Hands on Activity
From www.csunplugged.org – Error detection and correction: The world is a complicated and imperfect place, and errors can occur whenever information is stored or transmitted. Data stored on hard disks, DVDs and flash memory can be changed if there is a tiny fault in the device (and these occur regularly!). Information received over networks can be corrupted if there’s interference on the line or a faulty component in the system. Even scanning information from barcodes and QR codes is a form of information transmission, and small errors such as dirt or scratches on the code can change the information. Yet we rely on data so much that there could be serious implications from even a single digit error in a student’s grade, or a small change to a payment, or an incorrect reading in a medical scan. Error detection techniques add extra information to data to determine when errors have occurred.

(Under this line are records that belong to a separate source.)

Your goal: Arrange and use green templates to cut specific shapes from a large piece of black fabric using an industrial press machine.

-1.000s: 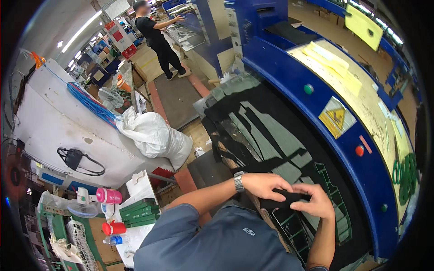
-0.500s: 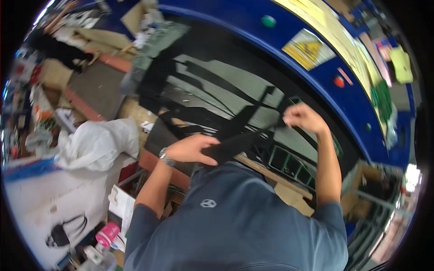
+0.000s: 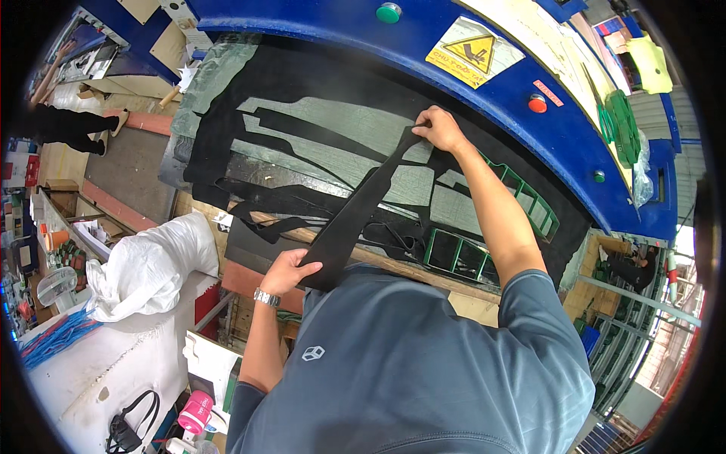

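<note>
A long black strip of sheet material [image 3: 349,219] stretches slantwise between my hands, wide at the near end and narrow at the far end. My left hand [image 3: 286,272], with a metal-band watch at the wrist, grips the wide end near my shirt. At the far end my right hand [image 3: 440,130] pinches the narrow tip. Beneath the strip lies a black sheet [image 3: 340,82] with long cut-out gaps, spread over a pale green-grey board [image 3: 310,117]. Green-edged cutting dies [image 3: 458,256] rest right of the strip, one beneath my right forearm.
A blue machine beam [image 3: 325,21] with a green button [image 3: 389,13], red button [image 3: 537,104] and warning sign [image 3: 475,51] runs behind the board. On the left, a white sack [image 3: 155,257] sits on a white table [image 3: 113,352]. Another person's legs [image 3: 72,140] show at far left.
My right hand has moved farther away, and my left hand has come nearer to me. The strip between them now hangs longer and steeper. The whole view has shifted.
</note>
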Demonstrator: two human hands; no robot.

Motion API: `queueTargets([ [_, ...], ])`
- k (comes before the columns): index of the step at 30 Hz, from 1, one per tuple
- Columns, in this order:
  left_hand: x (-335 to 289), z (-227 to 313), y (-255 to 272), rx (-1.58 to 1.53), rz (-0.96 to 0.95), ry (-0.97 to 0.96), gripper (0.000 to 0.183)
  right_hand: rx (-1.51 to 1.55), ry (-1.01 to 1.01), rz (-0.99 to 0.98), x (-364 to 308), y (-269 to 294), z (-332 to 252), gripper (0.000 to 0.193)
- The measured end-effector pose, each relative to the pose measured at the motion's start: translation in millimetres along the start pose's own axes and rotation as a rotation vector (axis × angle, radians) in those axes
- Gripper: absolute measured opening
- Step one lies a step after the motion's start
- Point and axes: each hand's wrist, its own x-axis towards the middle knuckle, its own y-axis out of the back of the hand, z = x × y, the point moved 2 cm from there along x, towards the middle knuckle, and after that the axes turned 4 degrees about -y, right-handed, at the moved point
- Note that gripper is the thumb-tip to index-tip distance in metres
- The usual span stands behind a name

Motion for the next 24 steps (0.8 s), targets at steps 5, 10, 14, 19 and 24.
queueTargets([
  [5, -4.6, -20.4, 15.3, 0.068, 0.082, 0.039, 0.026, 0.023, 0.006, 0.032, 3.5, 0.3, -3.1, 0.024],
  [10, -3.0, -19.2, 21.7, 0.457, 0.22, -0.093, 0.059, 0.03, 0.074, 0.118, 5.9, 1.6, -2.8, 0.026],
  [14, -4.2, -38.0, 33.5, 0.565, 0.274, -0.072, 0.055, -0.124, -0.026, -0.022, 21.7, -9.9, 1.8, 0.028],
  [19, -16.5, -15.6, 46.5, 0.864, 0.357, -0.005, 0.061, -0.213, -0.005, 0.052, 3.1, -11.4, -24.9, 0.024],
  [24, -19.6, 43.4, 42.6, 0.697, 0.297, -0.136, 0.064, -0.073, 0.082, 0.01, -28.5, 23.8, -45.7, 0.02],
])
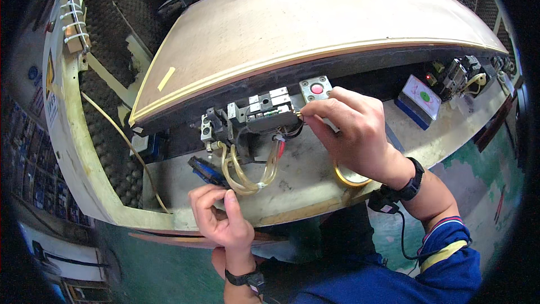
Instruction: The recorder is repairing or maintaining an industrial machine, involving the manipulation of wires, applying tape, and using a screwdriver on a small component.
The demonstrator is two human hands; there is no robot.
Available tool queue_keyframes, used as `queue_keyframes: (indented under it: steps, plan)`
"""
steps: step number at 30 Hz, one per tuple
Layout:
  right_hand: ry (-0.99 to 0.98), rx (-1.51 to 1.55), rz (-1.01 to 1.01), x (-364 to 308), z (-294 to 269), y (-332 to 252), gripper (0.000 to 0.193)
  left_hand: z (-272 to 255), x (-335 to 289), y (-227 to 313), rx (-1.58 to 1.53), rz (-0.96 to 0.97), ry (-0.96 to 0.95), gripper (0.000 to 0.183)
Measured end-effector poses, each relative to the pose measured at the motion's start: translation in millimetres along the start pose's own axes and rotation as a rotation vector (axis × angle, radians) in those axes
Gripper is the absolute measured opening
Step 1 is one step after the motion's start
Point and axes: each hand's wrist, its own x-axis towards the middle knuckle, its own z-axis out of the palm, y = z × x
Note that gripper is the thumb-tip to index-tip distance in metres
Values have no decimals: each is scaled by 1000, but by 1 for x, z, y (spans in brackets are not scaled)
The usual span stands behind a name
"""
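A narrow block of valves [271, 114], silver and black, is fixed along the front edge of the machine. At its right end my right hand [354, 129] pinches with thumb and forefinger; what is between the fingertips is too small to make out. Clear yellowish air tubes [247, 183] loop down from the block's left fitting and are tied together near a red sleeve. My left hand [222, 217] is just below these tubes, palm up, its fingers curled in, with nothing visible in them. Beyond its fingers a blue and black object [207, 171] lies on the ledge.
A metal plate with a red round button [316, 89] stands behind my right hand. A yellow tape roll [351, 177] lies beneath my wrist. Farther right are a blue-sided box [419, 101] and another valve cluster [458, 76]. The broad pale board [315, 22] spans the back.
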Motion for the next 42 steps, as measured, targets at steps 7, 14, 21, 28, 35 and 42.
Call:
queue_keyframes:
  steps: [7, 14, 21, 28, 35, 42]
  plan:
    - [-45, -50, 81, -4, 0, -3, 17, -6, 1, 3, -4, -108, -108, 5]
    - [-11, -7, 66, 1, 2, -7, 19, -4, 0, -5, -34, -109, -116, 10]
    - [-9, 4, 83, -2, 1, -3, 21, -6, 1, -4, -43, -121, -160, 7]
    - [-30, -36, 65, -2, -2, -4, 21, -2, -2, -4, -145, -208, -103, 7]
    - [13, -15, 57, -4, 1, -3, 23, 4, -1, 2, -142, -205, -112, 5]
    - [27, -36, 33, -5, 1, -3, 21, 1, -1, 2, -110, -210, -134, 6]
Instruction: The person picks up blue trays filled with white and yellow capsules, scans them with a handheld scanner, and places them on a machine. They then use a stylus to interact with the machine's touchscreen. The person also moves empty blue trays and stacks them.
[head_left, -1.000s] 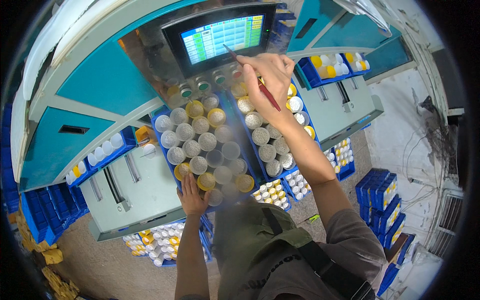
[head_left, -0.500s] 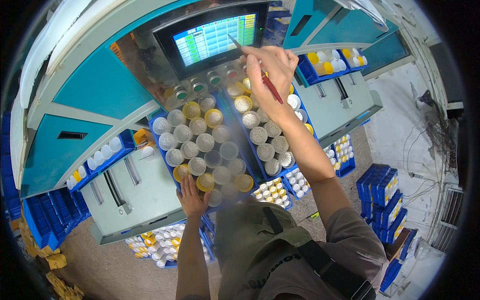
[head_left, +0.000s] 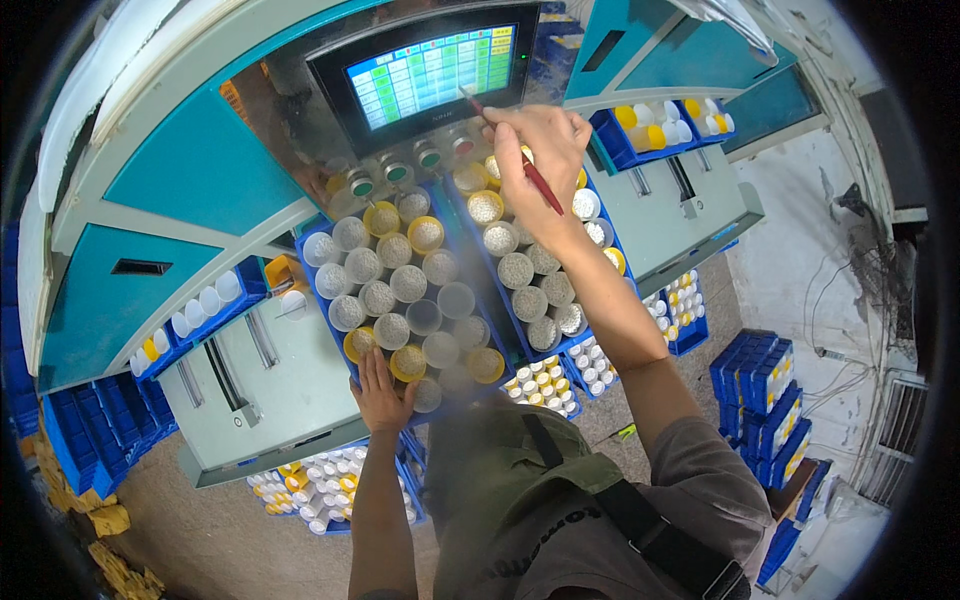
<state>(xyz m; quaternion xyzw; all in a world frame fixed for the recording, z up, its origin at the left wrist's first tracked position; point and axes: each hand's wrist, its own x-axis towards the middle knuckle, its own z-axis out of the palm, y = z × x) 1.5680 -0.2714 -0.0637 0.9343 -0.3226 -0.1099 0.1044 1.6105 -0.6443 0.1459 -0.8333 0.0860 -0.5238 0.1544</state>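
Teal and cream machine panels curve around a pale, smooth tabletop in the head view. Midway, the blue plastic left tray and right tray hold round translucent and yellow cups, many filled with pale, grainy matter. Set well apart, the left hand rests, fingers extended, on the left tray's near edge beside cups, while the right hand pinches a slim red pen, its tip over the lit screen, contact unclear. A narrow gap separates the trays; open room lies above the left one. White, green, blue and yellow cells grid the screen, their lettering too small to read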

The extra information might be an extra “check digit” such as the last digit of a credit card number or barcode number on a product, or extra binary digits (bits) in data stored on a computer.
Not only can most digital systems detect errors, but many can correct them as well, back to what the data should have been. Error correction can appear to be magic, since it involves being able to put data back to how it was originally, even when you don’t know what the original data was. In fact, the first lesson plan presents a technique called “parity error correction” as a magic trick that most audiences find intriguing. In the trick the demonstrator is “magically” able to figure which one out of dozens of cards has been turned over, using the same kind of method that computers use to figure out when and where an error has occurred in a piece of data.
A related technique is used on the barcodes printed on products to check that they are scanned correctly at a checkout; the last digit in the product code is based on a mathematical combination of all the other digits, and can easily be calculated from them. If the calculation comes up with a different value for the last digit, it’s a warning that one of the digits is wrong, in which case the scanner gives a warning, and the operator might have to scan the item again, or type in the number, or look it up some other way.
The lessons in this unit show how errors can be detected, and in same cases, corrected to restore the original data. It also enables students to explore how we use some relatively simple ideas to make our digital systems so reliable that people using them don’t realize that this is all happening underneath the surface!